2. Cold Wallets: These types of wallets are used for offline storage hardware wallets (like Ledger and Trezor) and paper wallets. These types of wallets provide a high level of protection, but there may be some downsides when it comes to regular trading activity.

Incorporating Cryptocurrency Investment into Your Portfolio

Researching trade will best hat this as claims drecede may be a cryptocurrency and hence some people may risk and invest in it to gain returns.

1.    High degree of a potential loss: Among the features usually associated with the cryptocurrency trading market, the most prominent one is the highly volatile nature attributed to the market. Therefore, profits or losses can be realized within a short time.

2.    Market dependability: It is safe to say that most nations have not yet established a legal framework regarding the use of virtual currencies. Therefore, an investment can be influenced by changing regulatory laws.

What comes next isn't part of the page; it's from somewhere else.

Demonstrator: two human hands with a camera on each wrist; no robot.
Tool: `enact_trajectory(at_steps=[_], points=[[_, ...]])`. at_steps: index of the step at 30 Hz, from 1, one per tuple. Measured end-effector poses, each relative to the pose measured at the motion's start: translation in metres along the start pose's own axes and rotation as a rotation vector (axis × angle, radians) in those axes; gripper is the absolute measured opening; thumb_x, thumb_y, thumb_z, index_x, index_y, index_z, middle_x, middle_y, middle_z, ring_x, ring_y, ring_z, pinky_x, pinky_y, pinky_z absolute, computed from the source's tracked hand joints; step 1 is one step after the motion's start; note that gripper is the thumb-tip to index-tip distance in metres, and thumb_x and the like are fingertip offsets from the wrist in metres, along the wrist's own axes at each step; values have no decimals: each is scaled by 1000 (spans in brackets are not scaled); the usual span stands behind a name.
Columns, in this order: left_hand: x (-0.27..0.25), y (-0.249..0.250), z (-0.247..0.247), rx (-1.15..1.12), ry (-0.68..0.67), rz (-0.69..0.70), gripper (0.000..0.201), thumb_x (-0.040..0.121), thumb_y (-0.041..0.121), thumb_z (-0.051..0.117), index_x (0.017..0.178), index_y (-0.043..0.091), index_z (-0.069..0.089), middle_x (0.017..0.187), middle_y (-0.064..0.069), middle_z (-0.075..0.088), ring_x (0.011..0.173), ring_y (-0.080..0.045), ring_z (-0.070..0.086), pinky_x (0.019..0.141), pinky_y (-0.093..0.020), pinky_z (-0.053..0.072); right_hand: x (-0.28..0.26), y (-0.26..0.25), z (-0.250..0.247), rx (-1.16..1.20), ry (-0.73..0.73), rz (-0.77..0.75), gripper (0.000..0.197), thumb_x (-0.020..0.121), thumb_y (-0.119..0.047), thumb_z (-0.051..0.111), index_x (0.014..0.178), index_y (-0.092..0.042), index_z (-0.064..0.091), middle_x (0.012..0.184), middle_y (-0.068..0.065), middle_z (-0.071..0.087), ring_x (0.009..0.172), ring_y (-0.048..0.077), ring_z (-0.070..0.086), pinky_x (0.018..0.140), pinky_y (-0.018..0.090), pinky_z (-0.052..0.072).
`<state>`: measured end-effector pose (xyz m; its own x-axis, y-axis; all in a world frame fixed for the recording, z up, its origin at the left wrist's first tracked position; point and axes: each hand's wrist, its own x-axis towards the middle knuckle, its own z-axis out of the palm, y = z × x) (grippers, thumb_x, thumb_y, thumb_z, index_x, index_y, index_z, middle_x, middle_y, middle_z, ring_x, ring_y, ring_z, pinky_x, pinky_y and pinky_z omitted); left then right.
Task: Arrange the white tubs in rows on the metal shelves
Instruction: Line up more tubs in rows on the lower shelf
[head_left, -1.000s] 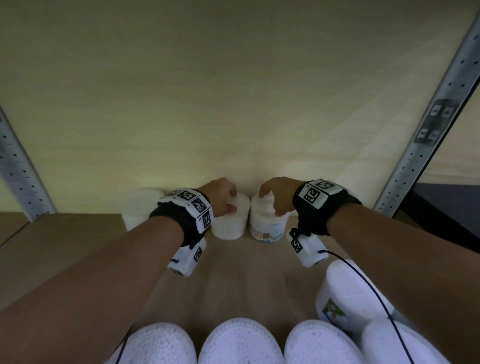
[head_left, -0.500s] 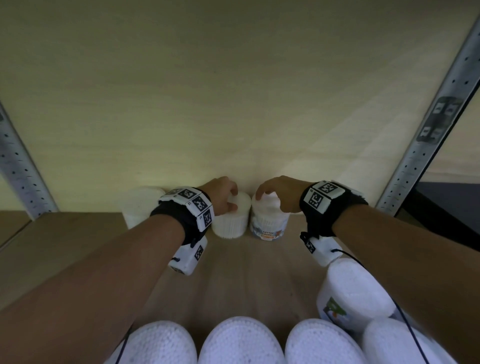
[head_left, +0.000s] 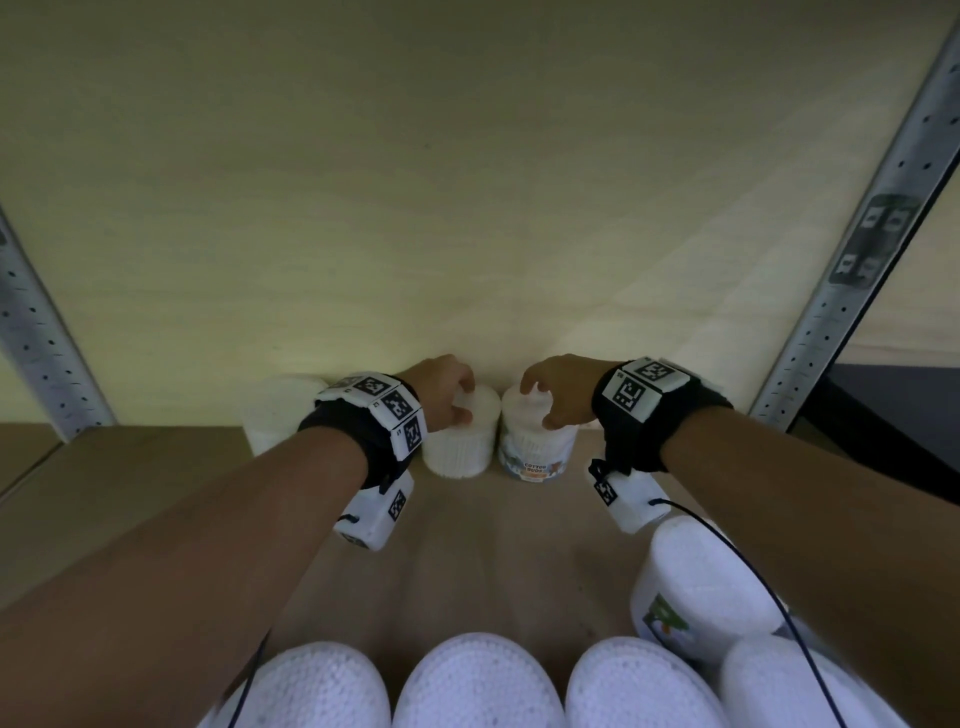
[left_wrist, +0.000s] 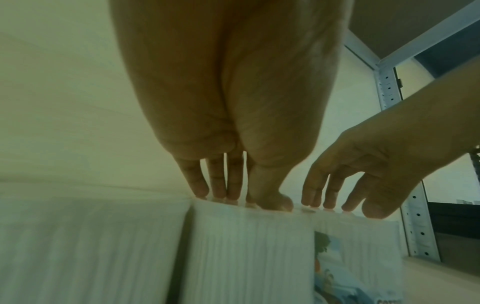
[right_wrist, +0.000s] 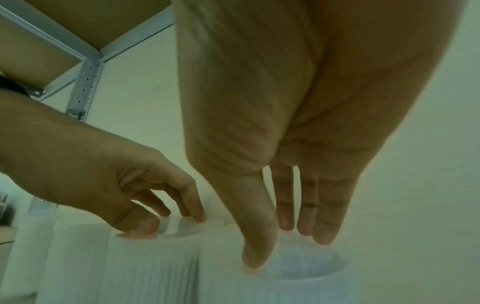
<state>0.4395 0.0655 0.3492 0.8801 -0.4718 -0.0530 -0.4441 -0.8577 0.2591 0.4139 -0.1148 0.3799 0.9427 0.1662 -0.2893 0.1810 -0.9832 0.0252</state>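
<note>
Tubs stand at the back of a wooden shelf board (head_left: 130, 483), close to the pale wall (head_left: 415, 182). A plain ribbed tub (head_left: 460, 441) is held at its top by the left hand (head_left: 441, 392), with the fingertips (left_wrist: 200, 188) and thumb set down on its lid rim. Just beside it, and touching or nearly touching, a labelled tub (head_left: 537, 447) is held the same way by the right hand (head_left: 558, 389), whose curved fingers and thumb are placed around the lid. Both tubs stand upright on the board.

On the labelled tub the words "COTTON BUDS" can be read (a small coloured picture sits above them). A third tub (head_left: 278, 410) is seen to the left of the plain one, partly hidden behind the left wrist; it looks white, though the light there is dim.

At the front edge a row of white tubs (head_left: 478, 680) is seen from above, with bumpy tops. One more tub with a green picture (head_left: 696, 597) stands behind that row on the right. Grey metal posts (head_left: 852, 291) with small holes are fixed at both sides. Black bands with square black-and-white codes are worn on both wrists.
</note>
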Motion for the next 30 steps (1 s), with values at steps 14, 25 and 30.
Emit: enact_trajectory(at_steps=[14, 25, 30], points=[[1, -2, -11, -7, -135, 101, 63, 79, -16, 43, 128, 22, 54, 146, -5, 41, 133, -24, 42, 107, -40, 40, 8, 4, 5, -39, 48, -26, 53, 86, -15, 64, 136, -15, 45, 143, 9, 43, 129, 28, 45, 104, 36, 41], [2, 12, 9, 43, 92, -145, 57, 89, 50, 53, 127, 8, 49, 133, -14, 42, 123, -31, 42, 102, -44, 41, 10, 4, 9, -71, 78, -46, 51, 88, -13, 59, 137, -13, 43, 142, 11, 43, 126, 29, 46, 98, 34, 42], [6, 13, 13, 96, 72, -156, 66, 84, 57, 55, 126, 7, 46, 131, -16, 41, 120, -32, 43, 99, -45, 43, 11, 3, 8, -96, 76, -66, 49, 89, -12, 59, 136, -10, 44, 140, 13, 44, 124, 30, 48, 97, 35, 43]])
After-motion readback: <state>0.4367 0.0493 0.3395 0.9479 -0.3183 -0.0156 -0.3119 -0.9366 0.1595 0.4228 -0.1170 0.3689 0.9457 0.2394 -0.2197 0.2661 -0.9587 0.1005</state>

3.    Attacks: Blockchain systems are almost impenetrable. However, attacks on exchanges and wallets connected to these systems have rendered them insecure.

Summary

Cryptocurrency has become an emerging area in finance not only for investments but also for innovations. Knowing the fundamentals of cryptocurrency makes it a little easier to make the right decisions and traverse this ever-changing space. Do not forget to perform due diligence and assess the possible risks before putting one’s money into works.

Ending Thoughts

Looking at cryptocurrency in the beginning, I can say that you should not rush. Instead, learn, make use of various forms of aids, and watch the market. The more information you have, the easier it will be for you to make relevant decisions regarding investments in such an environment, so it is recommended to learn as much as possible. Good luck with your investments!”